* [WHAT THE EXERCISE ASKS]:
Copy out the listing that follows, exactly, without its pictures.

* [DATA EXTRACT]:
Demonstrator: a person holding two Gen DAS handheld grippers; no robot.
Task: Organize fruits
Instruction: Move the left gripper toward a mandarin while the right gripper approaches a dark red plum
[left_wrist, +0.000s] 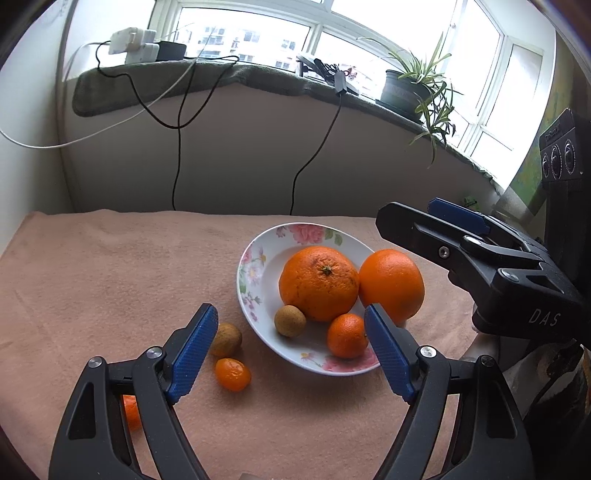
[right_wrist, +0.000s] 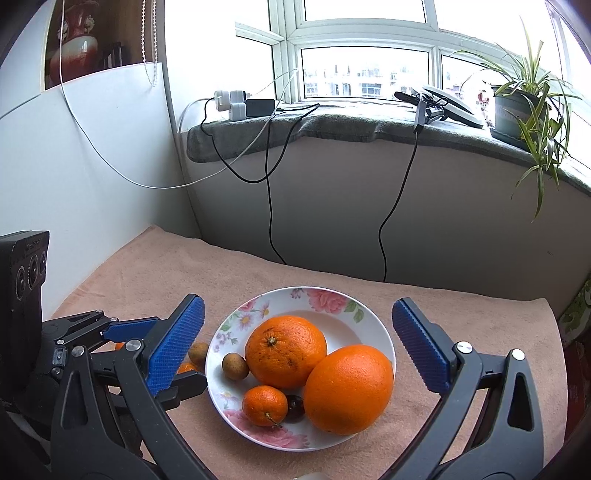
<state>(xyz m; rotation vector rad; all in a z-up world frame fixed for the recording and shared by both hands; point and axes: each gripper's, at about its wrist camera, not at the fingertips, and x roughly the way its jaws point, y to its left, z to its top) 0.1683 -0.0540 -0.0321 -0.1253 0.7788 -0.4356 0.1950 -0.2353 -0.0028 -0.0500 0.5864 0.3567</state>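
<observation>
A floral plate (right_wrist: 332, 295) (left_wrist: 258, 258) on the pink cloth holds a rough orange (right_wrist: 286, 350) (left_wrist: 318, 282), a smooth orange (right_wrist: 349, 389) (left_wrist: 391, 284), a small mandarin (right_wrist: 264, 405) (left_wrist: 346, 335), a brown longan (right_wrist: 235, 366) (left_wrist: 290, 320) and a dark cherry (right_wrist: 295, 408). On the cloth left of the plate lie a second longan (left_wrist: 227, 339) (right_wrist: 199, 351), a kumquat (left_wrist: 232, 374) and an orange fruit (left_wrist: 130, 411) half hidden by my finger. My left gripper (left_wrist: 291, 354) is open and empty above the plate's near rim. My right gripper (right_wrist: 299, 347) is open and empty over the plate.
The cloth-covered table (left_wrist: 110, 266) ends at a white wall, where black cables (left_wrist: 177, 166) hang down. The windowsill carries a power strip (left_wrist: 135, 44) and a potted plant (left_wrist: 410, 92). The right gripper's body (left_wrist: 498, 266) hangs over the table's right side.
</observation>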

* [ANSWER TO THE PROBLEM]:
Demonstrator: a person holding two Gen DAS handheld grippers; no robot.
Task: Organize fruits
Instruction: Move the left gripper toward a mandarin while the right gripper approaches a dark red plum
[left_wrist, +0.000s] 
[right_wrist, +0.000s] 
<state>(xyz m; rotation vector rad; all in a z-up world frame fixed for the recording and shared by both hands; point and axes: each gripper's, at about its wrist camera, not at the fingertips, and x roughly the way its jaws point, y to its left, z to its top) 0.1683 -0.0540 -0.0321 -0.1253 0.7788 -0.4356 0.1950 -0.2353 -0.0028 -0.0500 0.5864 0.3567</state>
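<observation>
A floral plate (right_wrist: 332, 295) (left_wrist: 258, 258) on the pink cloth holds a rough orange (right_wrist: 286, 350) (left_wrist: 318, 282), a smooth orange (right_wrist: 349, 389) (left_wrist: 391, 284), a small mandarin (right_wrist: 264, 405) (left_wrist: 346, 335), a brown longan (right_wrist: 235, 366) (left_wrist: 290, 320) and a dark cherry (right_wrist: 295, 408). On the cloth left of the plate lie a second longan (left_wrist: 227, 339) (right_wrist: 199, 351), a kumquat (left_wrist: 232, 374) and an orange fruit (left_wrist: 130, 411) half hidden by my finger. My left gripper (left_wrist: 291, 354) is open and empty above the plate's near rim. My right gripper (right_wrist: 299, 347) is open and empty over the plate.
The cloth-covered table (left_wrist: 110, 266) ends at a white wall, where black cables (left_wrist: 177, 166) hang down. The windowsill carries a power strip (left_wrist: 135, 44) and a potted plant (left_wrist: 410, 92). The right gripper's body (left_wrist: 498, 266) hangs over the table's right side.
</observation>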

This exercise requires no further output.